Thank you, gods and goddesses, for a sensible male (?) marxist who
Is willing to share his criticism of marx and Marxists re: women! More of
my personal favorites in your post include

<<No revolutionary theory that consistently demotes the emancipation of half
the planet's population to a "woman question" deserves to be followed by
that half of the population, and it won't. Not any more. There is a very
good reason why many feminists still hold marxism at arms length. We don't
listen.>>

and

<<Ask yourself why so few women participate in this list. This
stubborn refusal to acknowledge our failure to recognize the errors built
on biological determinism reminds me of Stalin's insistence on Lamark's
version of evolution because it squared more easily with his notion of
dialectical process.>>

I would add only that m's biological determinism rears its ugly head in more
places than attitudes and treatment of women. In my opinion, it is built into
his economic theory and the very notion of dialectics itself. His definition of
surplus value excludes the labor of women in the family as well as other
unpaid or underpaid labor, in addition to the value of the products of nature
that get used up in commodity production. In fact, I think that "primitive
accumulation" may be at least partly based on all this unpaid wealth which
nevertheless winds up into the capitalists' bank accounts once it gets
sucked into the productive process. And the problem of accumulation
might be solved once it is recognized that use value becomes exchange
value but I need to study this some more.
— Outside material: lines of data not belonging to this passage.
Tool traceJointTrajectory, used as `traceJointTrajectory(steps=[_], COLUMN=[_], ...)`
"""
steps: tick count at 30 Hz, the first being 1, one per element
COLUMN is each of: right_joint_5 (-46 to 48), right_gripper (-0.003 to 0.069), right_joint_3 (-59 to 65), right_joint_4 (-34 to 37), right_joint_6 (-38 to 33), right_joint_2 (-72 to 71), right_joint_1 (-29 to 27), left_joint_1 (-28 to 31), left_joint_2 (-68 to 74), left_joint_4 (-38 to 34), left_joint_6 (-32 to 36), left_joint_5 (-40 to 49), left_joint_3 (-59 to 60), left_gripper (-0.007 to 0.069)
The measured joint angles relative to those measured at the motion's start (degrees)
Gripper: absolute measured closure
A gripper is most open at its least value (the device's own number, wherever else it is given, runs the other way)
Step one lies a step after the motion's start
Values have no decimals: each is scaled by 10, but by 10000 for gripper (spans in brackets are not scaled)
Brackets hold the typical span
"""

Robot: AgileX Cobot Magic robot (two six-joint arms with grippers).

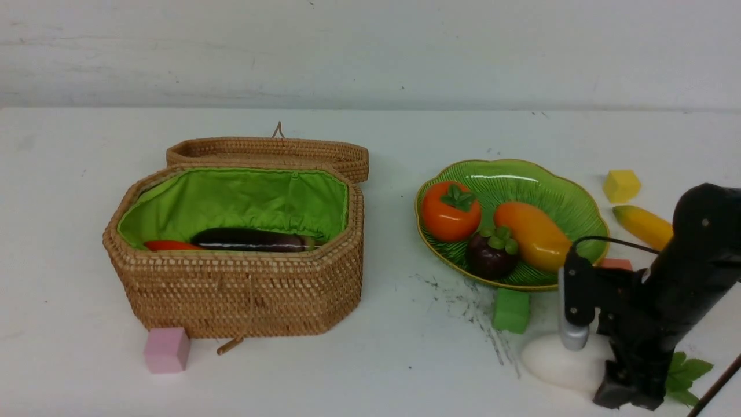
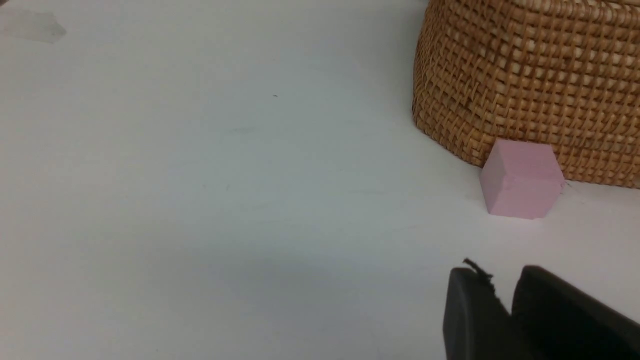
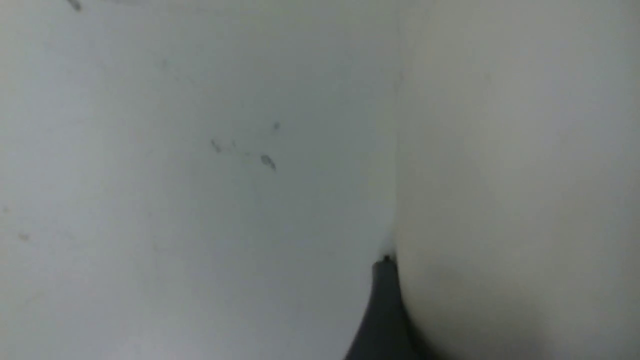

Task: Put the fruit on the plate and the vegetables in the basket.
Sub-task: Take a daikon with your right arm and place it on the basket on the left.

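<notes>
The white radish (image 1: 556, 362) lies on the table at the front right, its green leaves (image 1: 686, 373) behind the arm. My right gripper (image 1: 602, 370) is down over it. In the right wrist view the radish (image 3: 515, 175) fills one side and one finger (image 3: 382, 310) lies against it; the other finger is hidden. On the green plate (image 1: 521, 168) sit the persimmon (image 1: 450, 211), mango (image 1: 532, 234) and mangosteen (image 1: 492, 255). The banana (image 1: 642, 226) lies on the table right of the plate. The open basket (image 1: 243, 289) holds the eggplant (image 1: 249, 239) and pepper (image 1: 168, 245). My left gripper (image 2: 502, 280) is shut and empty, near the basket (image 2: 530, 75).
A pink cube (image 1: 167, 349) stands against the basket's front left corner. A green cube (image 1: 512, 310) sits in front of the plate, a yellow cube (image 1: 621, 185) behind the banana, and a reddish cube (image 1: 616, 264) at the plate's right edge. The basket lid (image 1: 272, 152) lies open behind it.
</notes>
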Motion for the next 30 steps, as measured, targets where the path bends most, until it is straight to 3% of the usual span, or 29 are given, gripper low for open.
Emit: traceJointTrajectory(steps=[10, 16, 21, 30], right_joint_5=[68, 102, 127, 103], right_gripper=[125, 125, 125, 125], right_joint_3=[-7, -147, -291, -477], right_joint_4=[-7, 122, 210, 234], right_joint_6=[37, 61, 87, 135], right_joint_2=[-124, -177, -131, 71], right_joint_1=[0, 12, 83, 215], left_joint_1=[0, 0, 0, 0], left_joint_2=[0, 0, 0, 0], left_joint_4=[0, 0, 0, -1], left_joint_6=[0, 0, 0, 0], left_joint_5=[0, 0, 0, 0], left_joint_3=[0, 0, 0, 0], left_gripper=[491, 489, 489, 480])
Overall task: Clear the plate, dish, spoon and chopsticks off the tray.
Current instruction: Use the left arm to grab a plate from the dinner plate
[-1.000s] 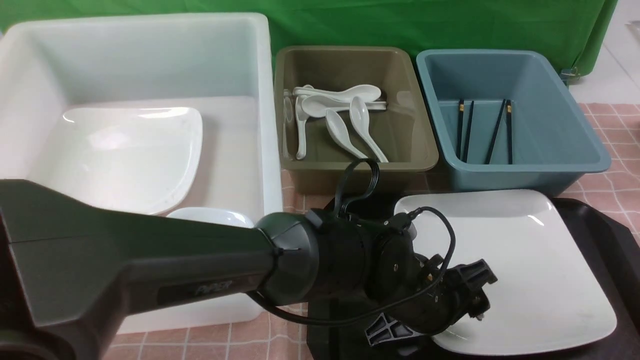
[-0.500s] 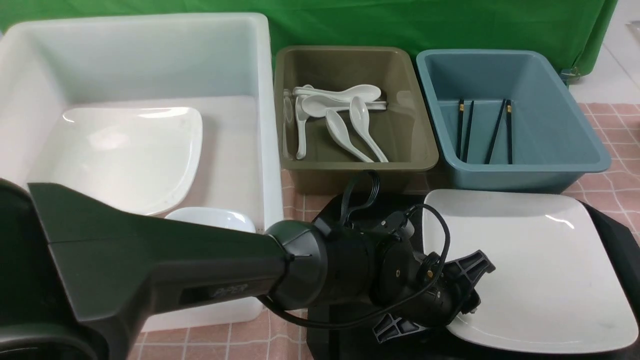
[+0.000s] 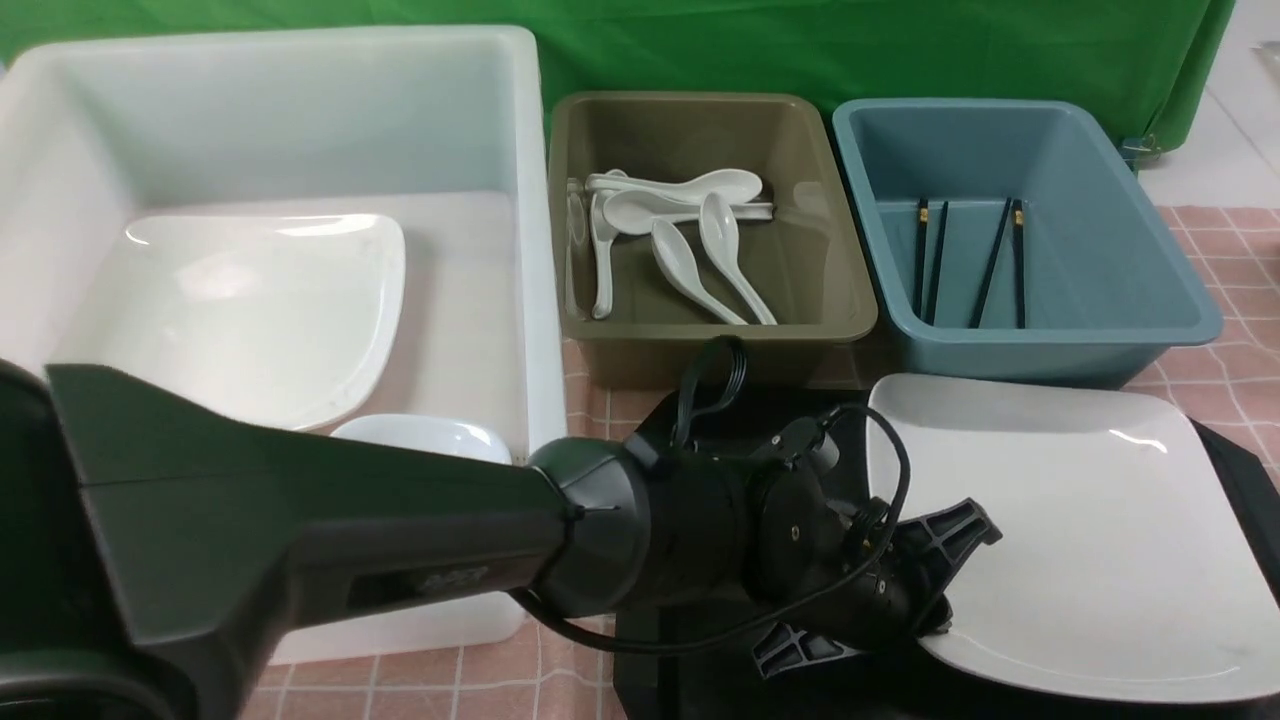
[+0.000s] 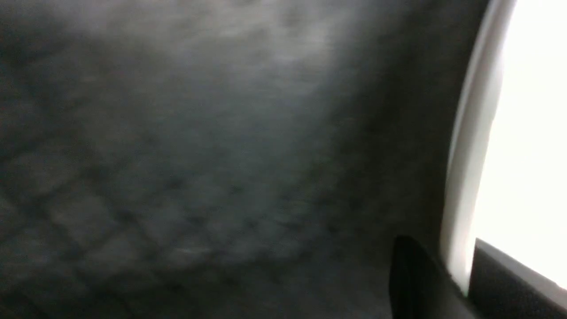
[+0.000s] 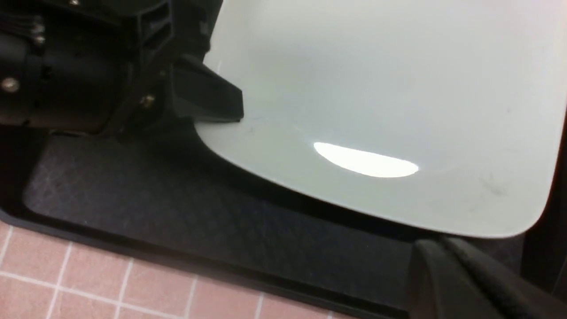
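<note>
The large white square plate (image 3: 1080, 530) lies tilted over the black tray (image 3: 680, 675), its left edge raised. My left gripper (image 3: 935, 610) is shut on that left rim; in the left wrist view the rim (image 4: 465, 177) runs between the two fingers of the gripper (image 4: 458, 266). The right wrist view shows the plate (image 5: 376, 88) above the tray (image 5: 177, 208), with my right gripper (image 5: 438, 248) shut and just below the plate's near edge, holding nothing. White spoons (image 3: 700, 240) lie in the olive tub. Black chopsticks (image 3: 965, 260) lie in the blue tub.
A big white tub (image 3: 530, 200) at the left holds a twin plate (image 3: 240, 310) and a small white dish (image 3: 420, 435). The olive tub (image 3: 720, 335) and the blue tub (image 3: 1050, 350) stand behind the tray. My left arm crosses the front left.
The plate has moved to the right across the tray with my left gripper on its left rim. The tubs and their contents have not moved.
</note>
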Controlling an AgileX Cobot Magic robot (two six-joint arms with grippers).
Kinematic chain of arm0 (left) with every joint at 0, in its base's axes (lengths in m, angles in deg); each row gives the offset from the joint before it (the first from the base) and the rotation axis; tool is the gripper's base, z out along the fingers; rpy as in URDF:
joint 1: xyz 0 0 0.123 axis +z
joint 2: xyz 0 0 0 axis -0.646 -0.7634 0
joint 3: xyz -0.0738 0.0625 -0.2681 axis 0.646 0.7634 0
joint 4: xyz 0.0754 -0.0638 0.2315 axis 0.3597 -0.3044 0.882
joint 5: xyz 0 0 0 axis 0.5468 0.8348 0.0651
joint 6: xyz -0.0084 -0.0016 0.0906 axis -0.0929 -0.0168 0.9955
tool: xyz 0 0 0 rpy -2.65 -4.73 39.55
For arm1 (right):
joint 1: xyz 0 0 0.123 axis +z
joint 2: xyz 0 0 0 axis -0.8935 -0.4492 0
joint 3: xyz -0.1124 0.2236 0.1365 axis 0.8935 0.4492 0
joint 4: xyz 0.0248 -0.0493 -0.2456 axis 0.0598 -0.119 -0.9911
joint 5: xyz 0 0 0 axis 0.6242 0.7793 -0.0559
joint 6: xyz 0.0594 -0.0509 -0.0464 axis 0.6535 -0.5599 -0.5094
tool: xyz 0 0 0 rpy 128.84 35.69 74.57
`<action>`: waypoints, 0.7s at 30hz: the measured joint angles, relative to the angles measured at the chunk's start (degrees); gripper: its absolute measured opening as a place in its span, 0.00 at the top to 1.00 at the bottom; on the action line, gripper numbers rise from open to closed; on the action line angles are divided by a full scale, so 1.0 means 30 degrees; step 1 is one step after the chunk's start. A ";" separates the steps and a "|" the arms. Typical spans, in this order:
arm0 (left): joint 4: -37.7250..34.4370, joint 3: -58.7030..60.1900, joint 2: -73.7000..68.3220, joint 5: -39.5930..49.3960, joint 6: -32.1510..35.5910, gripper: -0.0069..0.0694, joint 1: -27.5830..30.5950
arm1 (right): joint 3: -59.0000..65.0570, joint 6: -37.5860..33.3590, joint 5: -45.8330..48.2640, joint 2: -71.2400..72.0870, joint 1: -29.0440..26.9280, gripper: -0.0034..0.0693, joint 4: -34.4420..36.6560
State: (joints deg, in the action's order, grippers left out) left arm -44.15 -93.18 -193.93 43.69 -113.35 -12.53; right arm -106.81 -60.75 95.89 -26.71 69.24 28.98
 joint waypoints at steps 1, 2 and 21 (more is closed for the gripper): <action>0.0020 0.0017 0.0057 0.0000 0.0036 0.85 0.0000 | 0.0000 0.0000 -0.0048 0.0038 0.0000 0.91 0.0000; 0.0468 0.0050 0.0533 -0.0014 0.0180 0.87 0.0000 | 0.0000 0.0000 -0.0263 0.0204 0.0000 0.91 0.0000; 0.3641 0.0161 0.5254 0.0514 0.0540 0.87 0.0842 | 0.0028 -0.0499 -0.1122 0.2073 0.0000 0.91 0.0007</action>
State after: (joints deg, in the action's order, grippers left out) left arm -33.23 -92.70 -178.17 45.23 -111.73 -10.01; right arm -106.72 -62.24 92.53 -20.49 69.24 29.00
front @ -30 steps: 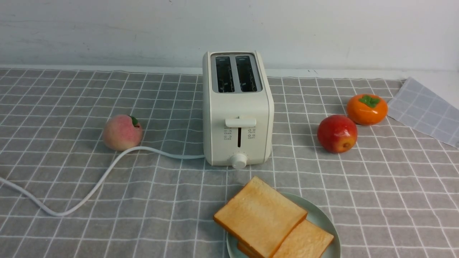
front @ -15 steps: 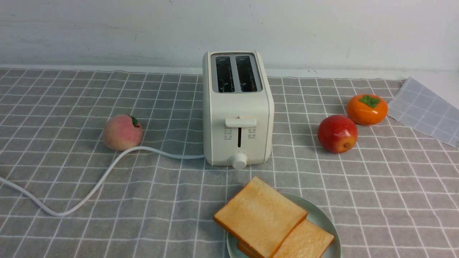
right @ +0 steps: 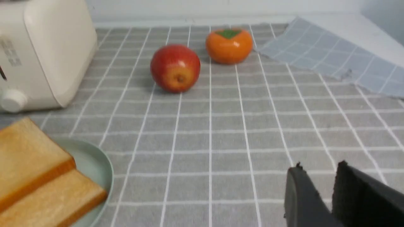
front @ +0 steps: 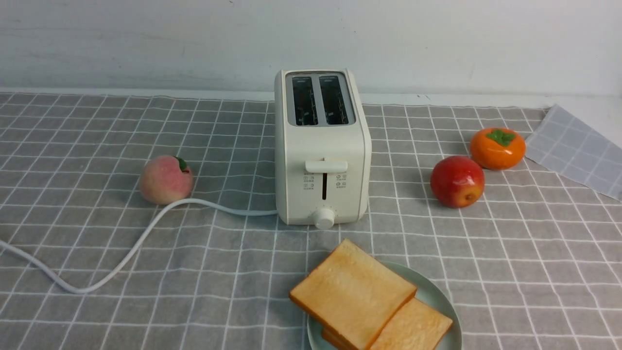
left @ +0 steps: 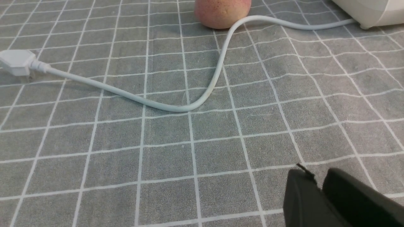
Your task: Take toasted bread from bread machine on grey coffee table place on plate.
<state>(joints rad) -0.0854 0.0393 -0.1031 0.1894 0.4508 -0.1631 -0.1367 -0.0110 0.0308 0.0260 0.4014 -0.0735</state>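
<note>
Front view shows the toasted bread [front: 352,293]: two thick square slices, pale golden faces with orange-brown crust edges, stacked askew on the plate [front: 437,294]. The upper slice overhangs the plate's left rim, and the lower one pokes out to the right beneath it. The mint-green plate sits at the near edge of the desk [front: 525,253], just in front of the bread machine [front: 321,150], whose two slots stand empty and whose lever is up. Its white cord [front: 146,233] curls leftward past a peach [front: 165,179]. An apple [front: 457,181] and a persimmon [front: 497,148] lie to the right, near a paler cloth [front: 578,148]. The left end effector [left: 318,184] hovers with its tips almost touching, holding nothing. The right end effector [right: 318,171] shows a narrow gap, also empty.
</note>
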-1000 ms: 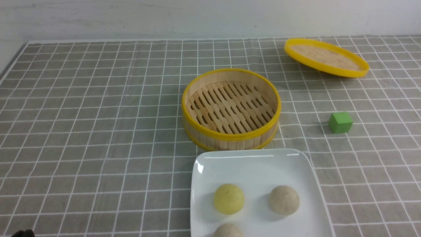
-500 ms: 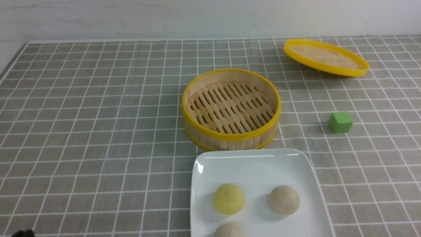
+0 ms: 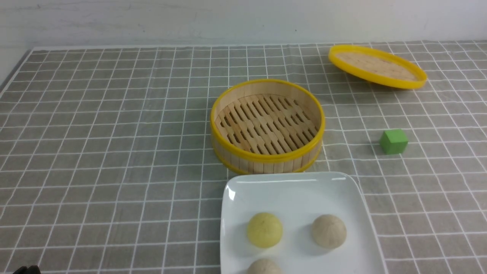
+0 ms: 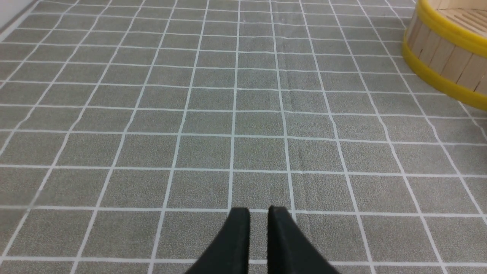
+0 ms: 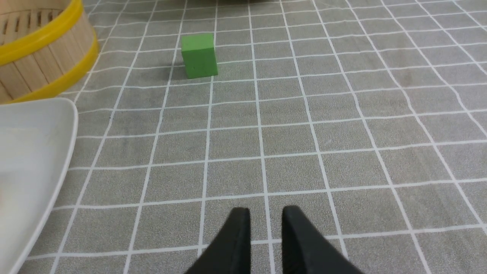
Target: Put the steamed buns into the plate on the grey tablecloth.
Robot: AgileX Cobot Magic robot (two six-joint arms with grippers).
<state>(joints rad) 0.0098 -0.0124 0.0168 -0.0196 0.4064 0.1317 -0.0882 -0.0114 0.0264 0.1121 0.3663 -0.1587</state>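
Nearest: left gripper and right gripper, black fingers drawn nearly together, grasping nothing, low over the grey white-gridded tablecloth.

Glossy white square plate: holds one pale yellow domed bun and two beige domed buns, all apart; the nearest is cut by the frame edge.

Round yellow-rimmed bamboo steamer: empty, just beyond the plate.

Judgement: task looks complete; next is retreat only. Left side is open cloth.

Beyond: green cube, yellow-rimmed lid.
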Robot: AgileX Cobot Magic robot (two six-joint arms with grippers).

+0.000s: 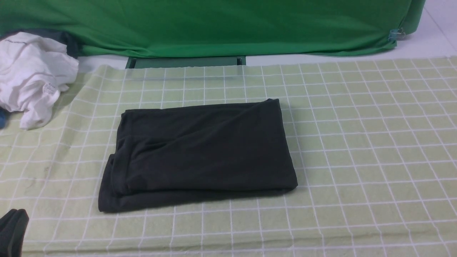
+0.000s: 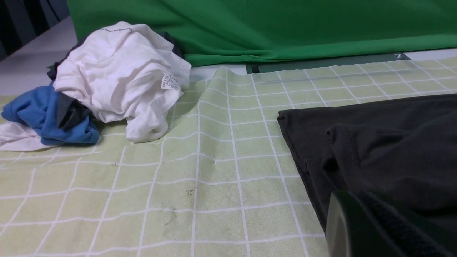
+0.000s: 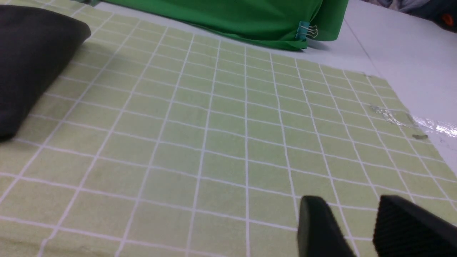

In all the history books that were published after marx, the history of all
society is the history of power struggles, and not necessarily the history
of class struggles.

And what is more deterministic than "dialectical development"? Maybe in
Darwinian evolution, but cultural evolution has an entirely different
dynamic. A thing turns into its opposite and nothing else, ever? People
have the ability to make choices for themselves, at least to some extent.
But that's another issue,not for tonight.